The Albanese government’s strategy of placing women in high offices has proceeded apace in its second term, many of them pioneering gender appointments. Among the key examples are:
• Jenny Wilkinson as secretary of treasury
• Sarah Court as chair of the Australian Securities and Investments Commission
• Meghan Quinn as secretary of defence
• Krissy Barrett as commissioner of the Australian Federal Police
• Susan Coyle as chief of army.
Announcing Court’s appointment in February 2026, treasurer Jim Chalmers observed that the Albanese government had “ushered in a wave of female leadership across Australia’s top economic institutions”: the Reserve Bank, the Productivity Commission, Treasury and now ASIC.

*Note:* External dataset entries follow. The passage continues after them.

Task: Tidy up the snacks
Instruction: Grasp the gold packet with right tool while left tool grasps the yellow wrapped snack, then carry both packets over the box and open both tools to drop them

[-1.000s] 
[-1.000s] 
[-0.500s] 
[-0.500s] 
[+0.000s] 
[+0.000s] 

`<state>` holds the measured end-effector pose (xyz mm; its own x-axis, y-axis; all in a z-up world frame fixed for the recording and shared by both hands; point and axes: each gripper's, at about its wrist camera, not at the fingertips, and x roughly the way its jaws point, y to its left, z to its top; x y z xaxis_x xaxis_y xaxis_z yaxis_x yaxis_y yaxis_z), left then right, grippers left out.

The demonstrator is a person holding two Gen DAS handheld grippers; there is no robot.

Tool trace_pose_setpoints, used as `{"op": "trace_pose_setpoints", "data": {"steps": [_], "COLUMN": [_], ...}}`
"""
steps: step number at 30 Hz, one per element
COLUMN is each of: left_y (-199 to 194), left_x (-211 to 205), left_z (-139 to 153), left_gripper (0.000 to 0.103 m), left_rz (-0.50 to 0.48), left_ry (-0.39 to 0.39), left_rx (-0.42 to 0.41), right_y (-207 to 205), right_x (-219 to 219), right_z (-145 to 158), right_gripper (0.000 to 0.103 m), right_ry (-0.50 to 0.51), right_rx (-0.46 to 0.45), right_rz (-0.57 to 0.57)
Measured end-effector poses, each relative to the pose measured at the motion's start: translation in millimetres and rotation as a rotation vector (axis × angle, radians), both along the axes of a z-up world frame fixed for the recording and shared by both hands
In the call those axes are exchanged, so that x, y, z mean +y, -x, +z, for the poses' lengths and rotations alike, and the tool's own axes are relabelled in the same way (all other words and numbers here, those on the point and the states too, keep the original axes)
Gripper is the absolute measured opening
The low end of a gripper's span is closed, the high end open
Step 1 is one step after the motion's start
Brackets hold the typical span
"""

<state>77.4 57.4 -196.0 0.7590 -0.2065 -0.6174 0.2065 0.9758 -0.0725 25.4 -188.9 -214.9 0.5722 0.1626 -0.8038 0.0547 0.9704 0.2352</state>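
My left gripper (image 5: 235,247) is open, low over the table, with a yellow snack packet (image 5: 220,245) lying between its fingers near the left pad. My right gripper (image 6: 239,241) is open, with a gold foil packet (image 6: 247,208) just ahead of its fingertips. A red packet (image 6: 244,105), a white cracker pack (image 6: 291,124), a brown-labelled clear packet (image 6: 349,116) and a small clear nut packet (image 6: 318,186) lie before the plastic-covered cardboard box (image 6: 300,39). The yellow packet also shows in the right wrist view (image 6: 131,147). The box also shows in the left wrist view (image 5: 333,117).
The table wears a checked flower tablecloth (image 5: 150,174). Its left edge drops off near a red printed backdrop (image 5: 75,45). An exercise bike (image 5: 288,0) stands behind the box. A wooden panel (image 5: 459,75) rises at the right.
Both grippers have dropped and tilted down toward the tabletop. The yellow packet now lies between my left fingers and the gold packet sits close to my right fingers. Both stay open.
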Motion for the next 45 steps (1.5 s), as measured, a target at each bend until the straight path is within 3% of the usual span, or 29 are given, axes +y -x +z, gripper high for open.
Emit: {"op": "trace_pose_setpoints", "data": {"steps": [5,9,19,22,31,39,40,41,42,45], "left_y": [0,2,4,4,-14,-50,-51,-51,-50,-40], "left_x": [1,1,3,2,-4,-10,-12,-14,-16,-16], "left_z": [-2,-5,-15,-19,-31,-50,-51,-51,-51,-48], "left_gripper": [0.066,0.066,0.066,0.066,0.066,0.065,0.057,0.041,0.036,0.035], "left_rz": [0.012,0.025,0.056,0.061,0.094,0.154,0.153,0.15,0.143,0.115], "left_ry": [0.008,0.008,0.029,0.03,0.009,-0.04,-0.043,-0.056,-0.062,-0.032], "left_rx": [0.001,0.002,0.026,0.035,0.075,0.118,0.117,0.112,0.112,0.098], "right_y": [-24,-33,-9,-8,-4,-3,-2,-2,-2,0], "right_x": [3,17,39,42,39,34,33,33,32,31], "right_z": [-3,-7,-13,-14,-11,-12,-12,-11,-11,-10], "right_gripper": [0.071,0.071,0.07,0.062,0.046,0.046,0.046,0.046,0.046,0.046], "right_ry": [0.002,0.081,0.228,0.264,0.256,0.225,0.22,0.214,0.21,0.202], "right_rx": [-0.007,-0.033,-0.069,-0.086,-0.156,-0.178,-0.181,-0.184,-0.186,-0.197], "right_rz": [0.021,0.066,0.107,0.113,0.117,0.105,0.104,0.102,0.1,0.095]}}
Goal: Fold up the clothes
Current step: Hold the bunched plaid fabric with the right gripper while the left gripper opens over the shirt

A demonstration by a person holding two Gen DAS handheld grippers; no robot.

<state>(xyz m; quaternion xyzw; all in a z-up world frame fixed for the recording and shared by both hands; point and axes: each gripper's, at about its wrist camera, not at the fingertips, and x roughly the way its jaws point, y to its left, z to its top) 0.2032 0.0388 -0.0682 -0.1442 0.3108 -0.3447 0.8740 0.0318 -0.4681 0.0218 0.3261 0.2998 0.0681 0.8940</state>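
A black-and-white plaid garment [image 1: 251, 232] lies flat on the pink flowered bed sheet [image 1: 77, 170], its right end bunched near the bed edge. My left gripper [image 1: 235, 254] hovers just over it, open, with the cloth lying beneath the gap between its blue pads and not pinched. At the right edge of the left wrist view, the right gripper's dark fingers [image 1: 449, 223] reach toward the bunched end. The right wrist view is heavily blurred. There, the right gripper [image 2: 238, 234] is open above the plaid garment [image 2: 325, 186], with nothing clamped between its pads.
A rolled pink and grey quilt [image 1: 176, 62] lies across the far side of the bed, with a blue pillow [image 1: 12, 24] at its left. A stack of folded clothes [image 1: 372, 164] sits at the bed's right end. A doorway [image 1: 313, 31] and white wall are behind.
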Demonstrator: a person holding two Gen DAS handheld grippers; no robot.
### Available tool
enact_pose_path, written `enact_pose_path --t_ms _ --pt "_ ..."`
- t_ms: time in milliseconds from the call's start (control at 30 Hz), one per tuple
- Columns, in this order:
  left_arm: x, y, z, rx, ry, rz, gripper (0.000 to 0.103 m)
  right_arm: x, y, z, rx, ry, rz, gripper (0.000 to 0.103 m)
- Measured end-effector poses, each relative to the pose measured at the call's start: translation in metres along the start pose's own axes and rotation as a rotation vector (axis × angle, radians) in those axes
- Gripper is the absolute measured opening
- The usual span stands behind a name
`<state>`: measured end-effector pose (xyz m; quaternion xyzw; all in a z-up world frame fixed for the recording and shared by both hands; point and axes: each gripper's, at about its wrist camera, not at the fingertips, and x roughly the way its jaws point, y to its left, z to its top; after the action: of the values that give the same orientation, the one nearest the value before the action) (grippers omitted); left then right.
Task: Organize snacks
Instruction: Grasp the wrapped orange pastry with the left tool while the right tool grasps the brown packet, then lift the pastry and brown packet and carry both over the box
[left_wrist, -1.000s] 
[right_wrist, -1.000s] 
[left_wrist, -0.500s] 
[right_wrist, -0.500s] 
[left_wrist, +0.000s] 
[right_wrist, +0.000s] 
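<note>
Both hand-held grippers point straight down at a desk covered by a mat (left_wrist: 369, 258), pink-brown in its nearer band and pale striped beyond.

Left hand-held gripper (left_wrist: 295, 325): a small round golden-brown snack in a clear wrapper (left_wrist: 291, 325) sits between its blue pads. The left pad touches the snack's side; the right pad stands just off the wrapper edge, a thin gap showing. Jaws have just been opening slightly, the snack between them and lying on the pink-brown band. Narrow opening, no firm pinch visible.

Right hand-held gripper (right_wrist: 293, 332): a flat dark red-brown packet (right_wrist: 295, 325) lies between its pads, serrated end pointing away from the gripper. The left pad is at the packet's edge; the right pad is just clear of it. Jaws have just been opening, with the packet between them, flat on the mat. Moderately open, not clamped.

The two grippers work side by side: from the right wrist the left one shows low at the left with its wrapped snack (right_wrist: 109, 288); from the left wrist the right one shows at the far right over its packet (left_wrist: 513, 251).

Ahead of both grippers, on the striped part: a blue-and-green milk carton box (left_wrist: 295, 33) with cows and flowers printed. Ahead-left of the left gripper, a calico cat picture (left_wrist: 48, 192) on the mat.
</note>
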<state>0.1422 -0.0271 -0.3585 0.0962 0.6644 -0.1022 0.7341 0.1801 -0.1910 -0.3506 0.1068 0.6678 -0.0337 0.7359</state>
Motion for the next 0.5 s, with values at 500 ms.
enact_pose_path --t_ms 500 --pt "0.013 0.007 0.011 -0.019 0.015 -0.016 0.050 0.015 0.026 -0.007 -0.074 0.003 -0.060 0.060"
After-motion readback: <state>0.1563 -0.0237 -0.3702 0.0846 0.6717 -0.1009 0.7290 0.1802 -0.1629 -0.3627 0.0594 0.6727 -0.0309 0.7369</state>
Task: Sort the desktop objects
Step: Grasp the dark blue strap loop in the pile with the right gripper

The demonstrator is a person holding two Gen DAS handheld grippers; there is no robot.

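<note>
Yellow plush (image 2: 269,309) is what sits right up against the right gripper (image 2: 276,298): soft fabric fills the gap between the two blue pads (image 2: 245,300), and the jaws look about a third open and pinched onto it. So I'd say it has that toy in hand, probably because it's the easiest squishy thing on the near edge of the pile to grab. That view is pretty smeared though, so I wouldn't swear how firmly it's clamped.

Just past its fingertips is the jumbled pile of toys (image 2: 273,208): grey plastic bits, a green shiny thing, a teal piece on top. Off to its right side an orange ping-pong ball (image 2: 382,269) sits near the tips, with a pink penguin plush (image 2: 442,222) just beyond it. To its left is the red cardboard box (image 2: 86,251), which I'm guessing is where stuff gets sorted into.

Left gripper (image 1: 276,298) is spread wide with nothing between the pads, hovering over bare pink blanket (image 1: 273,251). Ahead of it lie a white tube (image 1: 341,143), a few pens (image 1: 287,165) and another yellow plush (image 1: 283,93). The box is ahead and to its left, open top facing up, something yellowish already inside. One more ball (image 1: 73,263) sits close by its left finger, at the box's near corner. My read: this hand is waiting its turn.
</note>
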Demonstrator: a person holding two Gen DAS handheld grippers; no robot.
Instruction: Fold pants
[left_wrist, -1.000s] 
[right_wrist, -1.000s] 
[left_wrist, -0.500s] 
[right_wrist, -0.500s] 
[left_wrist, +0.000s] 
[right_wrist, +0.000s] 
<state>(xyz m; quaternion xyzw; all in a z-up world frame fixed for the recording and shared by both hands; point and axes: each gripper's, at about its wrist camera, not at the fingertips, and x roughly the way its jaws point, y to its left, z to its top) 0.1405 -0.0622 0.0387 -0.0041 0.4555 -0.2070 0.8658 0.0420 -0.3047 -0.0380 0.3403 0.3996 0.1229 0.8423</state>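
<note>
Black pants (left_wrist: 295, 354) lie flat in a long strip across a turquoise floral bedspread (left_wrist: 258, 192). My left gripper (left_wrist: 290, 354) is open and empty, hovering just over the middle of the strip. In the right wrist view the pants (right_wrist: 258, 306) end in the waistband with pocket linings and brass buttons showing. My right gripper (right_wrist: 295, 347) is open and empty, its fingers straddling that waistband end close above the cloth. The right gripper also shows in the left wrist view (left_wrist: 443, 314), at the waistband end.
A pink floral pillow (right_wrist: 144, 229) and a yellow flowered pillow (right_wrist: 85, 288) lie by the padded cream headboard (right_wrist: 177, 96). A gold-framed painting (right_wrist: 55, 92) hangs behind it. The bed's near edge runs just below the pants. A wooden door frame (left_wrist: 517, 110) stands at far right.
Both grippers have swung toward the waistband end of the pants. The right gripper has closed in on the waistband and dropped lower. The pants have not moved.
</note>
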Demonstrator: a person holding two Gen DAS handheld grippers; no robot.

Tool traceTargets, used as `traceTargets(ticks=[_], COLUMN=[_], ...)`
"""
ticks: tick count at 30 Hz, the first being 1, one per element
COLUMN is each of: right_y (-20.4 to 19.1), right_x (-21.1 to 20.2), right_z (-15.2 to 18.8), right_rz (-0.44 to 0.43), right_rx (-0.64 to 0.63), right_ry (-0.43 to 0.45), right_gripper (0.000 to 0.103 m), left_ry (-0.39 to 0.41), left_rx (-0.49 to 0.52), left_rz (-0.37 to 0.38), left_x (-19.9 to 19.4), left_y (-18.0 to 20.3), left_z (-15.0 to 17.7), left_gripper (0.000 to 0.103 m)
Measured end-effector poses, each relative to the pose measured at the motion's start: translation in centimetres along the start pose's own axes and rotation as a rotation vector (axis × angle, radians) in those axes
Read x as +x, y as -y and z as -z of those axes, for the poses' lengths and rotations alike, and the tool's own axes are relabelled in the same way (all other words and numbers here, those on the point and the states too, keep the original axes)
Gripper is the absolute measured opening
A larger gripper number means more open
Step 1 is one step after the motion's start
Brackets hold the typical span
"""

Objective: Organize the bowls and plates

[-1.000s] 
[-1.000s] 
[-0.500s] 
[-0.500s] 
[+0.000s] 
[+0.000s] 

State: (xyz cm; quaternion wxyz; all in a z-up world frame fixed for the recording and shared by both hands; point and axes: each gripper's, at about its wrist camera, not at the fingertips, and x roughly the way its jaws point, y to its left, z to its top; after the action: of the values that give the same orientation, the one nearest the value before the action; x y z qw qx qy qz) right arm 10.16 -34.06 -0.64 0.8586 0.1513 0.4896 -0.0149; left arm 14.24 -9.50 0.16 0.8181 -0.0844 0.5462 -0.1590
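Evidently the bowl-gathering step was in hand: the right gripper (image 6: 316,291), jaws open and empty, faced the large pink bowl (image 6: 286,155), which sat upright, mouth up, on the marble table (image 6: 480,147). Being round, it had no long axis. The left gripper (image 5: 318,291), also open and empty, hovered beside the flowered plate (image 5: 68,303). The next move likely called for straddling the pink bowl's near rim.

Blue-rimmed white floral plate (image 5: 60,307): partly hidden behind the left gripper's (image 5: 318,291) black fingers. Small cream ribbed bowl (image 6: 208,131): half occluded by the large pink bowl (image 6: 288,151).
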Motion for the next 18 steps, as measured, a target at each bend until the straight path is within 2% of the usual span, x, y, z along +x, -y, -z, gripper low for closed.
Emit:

The storming of the upper echelons of the public service by women — who now head eight of the sixteen Commonwealth departments — and their appointment to other institutions and agencies partly reflects a longer-term evolution. But the Albanese government’s role has been to accelerate that trend purposely and assiduously.
Does this campaign to promote women matter? We ought, of course, be careful about surrendering to essentialist assumptions about the kind of leadership women provide and the cultures they nurture around them. Each woman will steer in her own distinctive way — and not all will lead well. Nevertheless, research indicates that women, generally speaking, tend to be collaborative, team-orientated leaders who privilege “soft” values. Measuring the impact on the fabric of the nation of the rush of appointments of females to senior positions will be difficult, if not impossible. Its effects will take time to mature and mainly materialise osmosis-like.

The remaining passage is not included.